Each entry below should appear again exactly as written, without pictures.

■ **Data supplied**
○ ○ ○

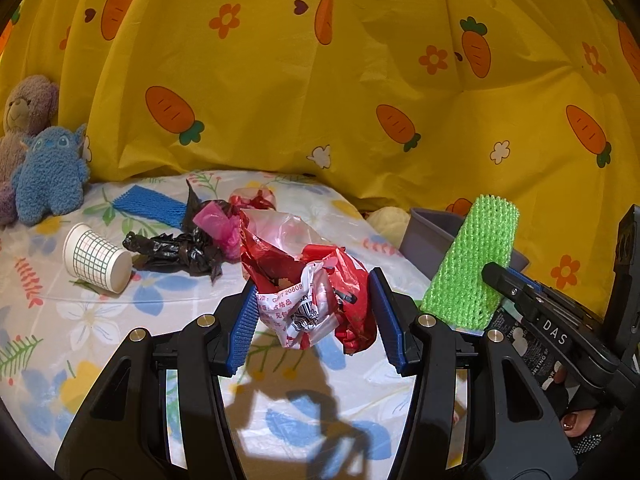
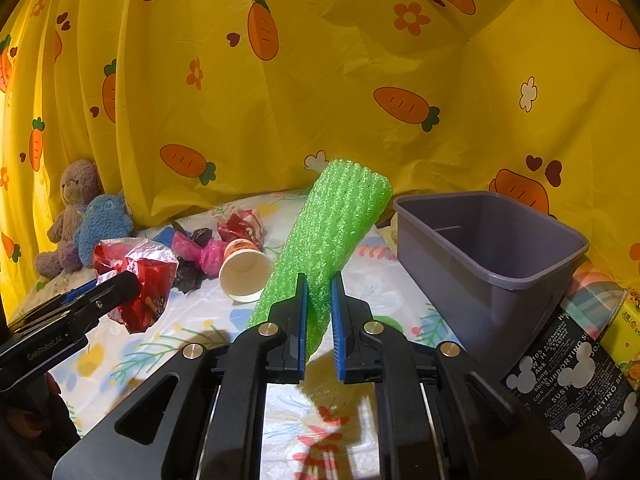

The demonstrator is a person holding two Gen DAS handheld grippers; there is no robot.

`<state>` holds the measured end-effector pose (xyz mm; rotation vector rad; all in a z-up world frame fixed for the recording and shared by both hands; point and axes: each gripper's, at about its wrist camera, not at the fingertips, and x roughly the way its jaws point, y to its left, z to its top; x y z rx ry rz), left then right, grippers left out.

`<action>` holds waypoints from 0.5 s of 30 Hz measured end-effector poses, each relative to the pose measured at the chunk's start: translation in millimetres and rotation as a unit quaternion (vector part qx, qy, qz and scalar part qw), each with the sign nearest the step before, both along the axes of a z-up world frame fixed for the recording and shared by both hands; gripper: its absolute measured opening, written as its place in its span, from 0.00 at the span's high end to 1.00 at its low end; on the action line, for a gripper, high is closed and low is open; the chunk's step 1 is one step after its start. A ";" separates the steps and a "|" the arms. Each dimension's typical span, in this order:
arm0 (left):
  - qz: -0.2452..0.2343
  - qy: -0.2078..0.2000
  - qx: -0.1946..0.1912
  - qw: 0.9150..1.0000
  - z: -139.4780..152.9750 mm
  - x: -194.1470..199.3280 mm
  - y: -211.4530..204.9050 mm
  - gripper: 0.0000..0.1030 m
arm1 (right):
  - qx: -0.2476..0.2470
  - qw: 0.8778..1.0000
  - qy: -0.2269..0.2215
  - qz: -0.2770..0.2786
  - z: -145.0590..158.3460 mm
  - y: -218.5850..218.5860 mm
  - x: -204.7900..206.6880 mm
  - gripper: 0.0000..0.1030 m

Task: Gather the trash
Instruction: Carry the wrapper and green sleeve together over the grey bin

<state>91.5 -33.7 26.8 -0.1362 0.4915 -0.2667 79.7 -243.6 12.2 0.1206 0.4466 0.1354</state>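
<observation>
1. Red and white crumpled plastic wrapper (image 1: 316, 300) is sitting between the blue pads of our left tongs (image 1: 314, 316); we are gripping it above the flowered bed sheet (image 1: 100, 320).
2. We are clenching our right tongs (image 2: 319, 322) on a green foam net sleeve (image 2: 332, 240), which is standing tilted.
3. We are seeing a grey bin (image 2: 500, 248) on the bed, just to the right of the green sleeve.
4. More trash is lying on the sheet: a paper cup (image 1: 98, 258), a black bag (image 1: 176, 250) and a blue net (image 1: 150, 204).
</observation>
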 end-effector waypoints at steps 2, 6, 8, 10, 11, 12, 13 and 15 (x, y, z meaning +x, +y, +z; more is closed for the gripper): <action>-0.012 -0.004 0.001 1.000 6.2 2.9 -8.8 0.49 | 0.001 1.000 -0.005 -0.007 3.0 -5.8 0.2 0.89; -0.039 -0.014 0.009 0.999 20.6 11.7 -29.7 0.49 | 0.000 1.000 -0.014 -0.024 9.7 -18.3 2.0 0.88; -0.054 -0.018 0.011 0.998 28.6 19.6 -40.5 0.49 | -0.003 0.999 -0.019 -0.036 13.4 -26.3 4.0 0.89; -0.070 -0.022 0.011 0.997 36.5 28.9 -51.8 0.49 | -0.005 0.998 -0.026 -0.052 17.9 -36.4 5.9 0.89; -0.080 -0.025 0.010 0.996 40.7 34.0 -58.4 0.49 | -0.008 0.998 -0.030 -0.062 20.5 -42.7 7.3 0.88; -0.089 -0.028 0.011 0.996 44.7 39.1 -65.8 0.49 | -0.009 0.997 -0.034 -0.073 22.6 -49.3 8.2 0.88; -0.098 -0.031 0.011 0.995 48.6 44.1 -73.4 0.49 | -0.010 0.996 -0.038 -0.085 25.3 -56.6 9.8 0.88; -0.122 -0.034 0.007 0.992 55.3 54.5 -90.1 0.49 | -0.014 0.993 -0.049 -0.109 30.6 -71.5 12.6 0.88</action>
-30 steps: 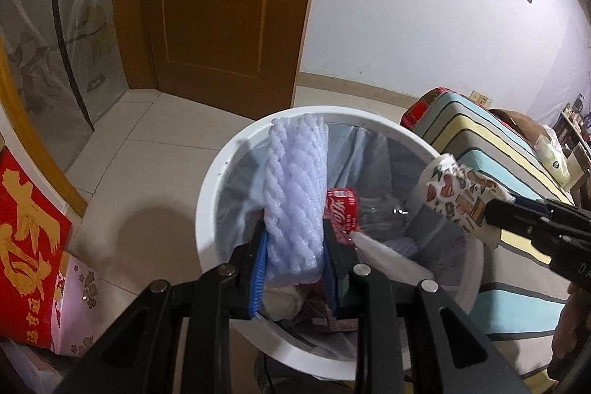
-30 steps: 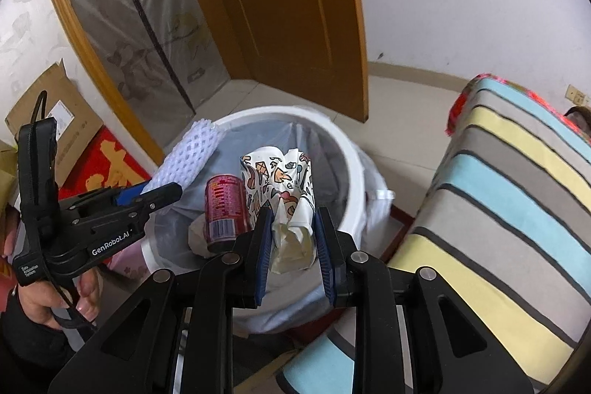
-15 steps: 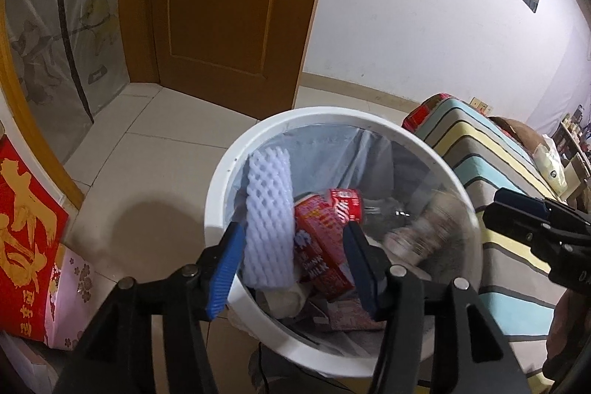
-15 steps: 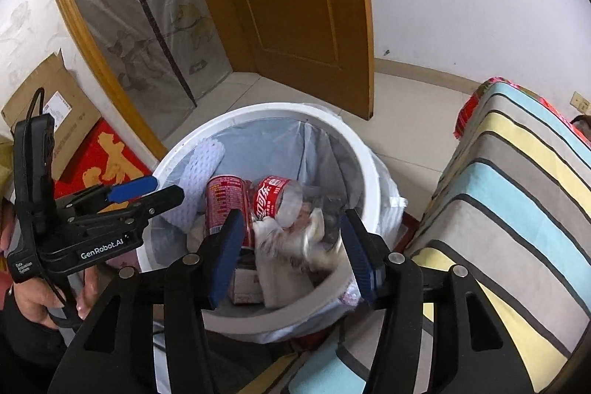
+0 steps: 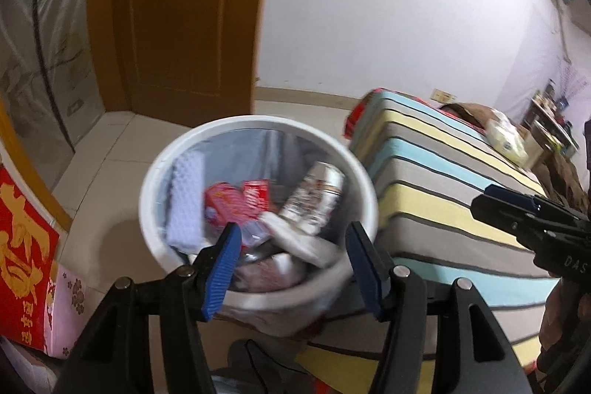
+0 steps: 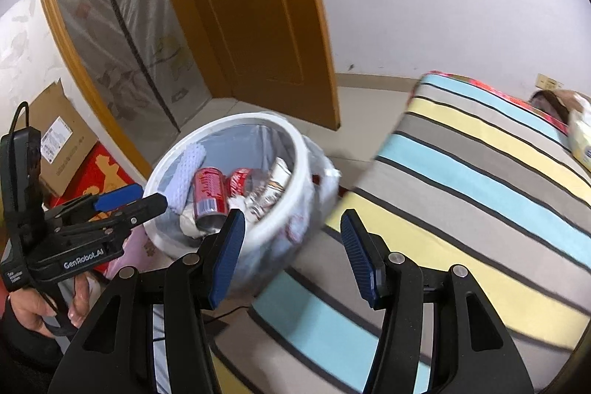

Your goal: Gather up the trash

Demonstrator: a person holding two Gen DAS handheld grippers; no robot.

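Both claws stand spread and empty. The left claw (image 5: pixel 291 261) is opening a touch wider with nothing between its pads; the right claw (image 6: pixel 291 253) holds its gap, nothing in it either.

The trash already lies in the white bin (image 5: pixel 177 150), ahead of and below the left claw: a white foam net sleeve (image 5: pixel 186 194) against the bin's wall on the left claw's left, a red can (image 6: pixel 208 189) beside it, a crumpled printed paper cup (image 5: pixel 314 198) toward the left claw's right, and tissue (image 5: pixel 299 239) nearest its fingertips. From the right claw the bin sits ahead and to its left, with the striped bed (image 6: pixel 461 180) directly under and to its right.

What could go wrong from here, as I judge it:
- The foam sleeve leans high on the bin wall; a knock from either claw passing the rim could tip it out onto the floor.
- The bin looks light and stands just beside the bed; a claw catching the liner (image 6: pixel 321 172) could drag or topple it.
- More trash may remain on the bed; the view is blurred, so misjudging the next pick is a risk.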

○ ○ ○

■ **Solved exercise**
The demonstrator is a person holding two Gen DAS handheld grippers; there is no robot.

`<state>` holds the measured end-effector pose (xyz mm; rotation vector rad; all in a z-up world frame fixed for the recording and shared by both hands; point and axes: each gripper's, at about its wrist camera, not at the fingertips, and x roughly the way its jaws point, y to its left, z to its top; x y z rx ry rz), left then right, grippers left out.

`<action>` holds waypoints from 0.5 s of 30 Hz measured end-effector poses, each relative to the pose measured at the chunk's start: translation in millimetres and rotation as a unit quaternion (vector part qx, qy, qz and scalar part qw), each with the sign nearest the step before, both along the axes of a z-up world frame fixed for the recording and shared by both hands; gripper: its absolute measured opening, written as its place in its span, from 0.00 at the span's high end to 1.00 at its low end; on the action line, for a gripper, high is closed and low is open; the chunk's step 1 is one step after its start. A ";" separates the steps and a "|" the arms. Each dimension's typical span, in this order:
arm0 (left):
  - qz: -0.2452..0.2343
  - qy: -0.2078..0.2000
  - qx: -0.1946..0.1912
  - qw: 0.9150..1.0000
  - z: -139.4780..152.9750 mm
  - x: -194.1470..199.3280 mm
  - y: -211.4530..204.9050 mm
  - gripper: 0.0000..0.1030 m
arm1 (right):
  - qx: -0.2476..0.2470
  - qw: 0.8778..1.0000
  - qy: -0.2269..0.2215
  - qz: -0.2770..0.2786
  - z: -145.0590..158.3460 mm
  - y: -218.5850..218.5860 mm
  - x: -204.7900..206.6880 mm
  - gripper: 0.0000..0.1030 m

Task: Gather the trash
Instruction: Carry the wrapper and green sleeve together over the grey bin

<state>91.5 -33.7 26.8 -0.1362 0.4915 -0.2667 79.7 -243.6 12.2 0.1206 0.4466 0.1354</state>
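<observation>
1. Red and white crumpled plastic wrapper (image 1: 316, 300) is sitting between the blue pads of our left tongs (image 1: 314, 316); we are gripping it above the flowered bed sheet (image 1: 100, 320).
2. We are clenching our right tongs (image 2: 319, 322) on a green foam net sleeve (image 2: 332, 240), which is standing tilted.
3. We are seeing a grey bin (image 2: 500, 248) on the bed, just to the right of the green sleeve.
4. More trash is lying on the sheet: a paper cup (image 1: 98, 258), a black bag (image 1: 176, 250) and a blue net (image 1: 150, 204).
</observation>
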 end-effector waypoints at steps 2, 6, 8, 10, 11, 12, 13 and 15 (x, y, z meaning +x, +y, +z; more is closed for the gripper): <action>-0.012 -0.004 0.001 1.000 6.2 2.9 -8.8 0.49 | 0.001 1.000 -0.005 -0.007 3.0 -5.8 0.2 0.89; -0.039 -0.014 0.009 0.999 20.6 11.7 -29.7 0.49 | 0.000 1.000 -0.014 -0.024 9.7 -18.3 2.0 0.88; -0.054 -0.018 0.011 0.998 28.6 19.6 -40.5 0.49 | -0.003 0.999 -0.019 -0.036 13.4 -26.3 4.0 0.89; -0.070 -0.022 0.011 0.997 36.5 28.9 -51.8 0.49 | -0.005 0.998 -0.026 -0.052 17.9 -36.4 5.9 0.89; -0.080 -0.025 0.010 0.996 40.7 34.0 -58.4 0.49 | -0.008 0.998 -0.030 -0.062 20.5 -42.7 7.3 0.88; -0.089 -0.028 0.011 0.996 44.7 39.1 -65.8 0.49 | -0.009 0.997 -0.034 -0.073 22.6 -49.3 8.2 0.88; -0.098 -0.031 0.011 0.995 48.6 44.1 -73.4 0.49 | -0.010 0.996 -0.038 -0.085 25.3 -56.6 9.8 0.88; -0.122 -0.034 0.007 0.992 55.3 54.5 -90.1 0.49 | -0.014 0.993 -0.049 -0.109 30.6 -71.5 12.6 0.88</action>
-30 steps: 
-30 steps: 
-15 steps: 
-15 steps: 
+0 steps: 
+0 steps: 

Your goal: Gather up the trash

Demonstrator: a person holding two Gen DAS handheld grippers; no robot.

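Both claws stand spread and empty. The left claw (image 5: pixel 291 261) is opening a touch wider with nothing between its pads; the right claw (image 6: pixel 291 253) holds its gap, nothing in it either.

The trash already lies in the white bin (image 5: pixel 177 150), ahead of and below the left claw: a white foam net sleeve (image 5: pixel 186 194) against the bin's wall on the left claw's left, a red can (image 6: pixel 208 189) beside it, a crumpled printed paper cup (image 5: pixel 314 198) toward the left claw's right, and tissue (image 5: pixel 299 239) nearest its fingertips. From the right claw the bin sits ahead and to its left, with the striped bed (image 6: pixel 461 180) directly under and to its right.

What could go wrong from here, as I judge it:
- The foam sleeve leans high on the bin wall; a knock from either claw passing the rim could tip it out onto the floor.
- The bin looks light and stands just beside the bed; a claw catching the liner (image 6: pixel 321 172) could drag or topple it.
- More trash may remain on the bed; the view is blurred, so misjudging the next pick is a risk.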

What appears above is the complete answer to the exercise.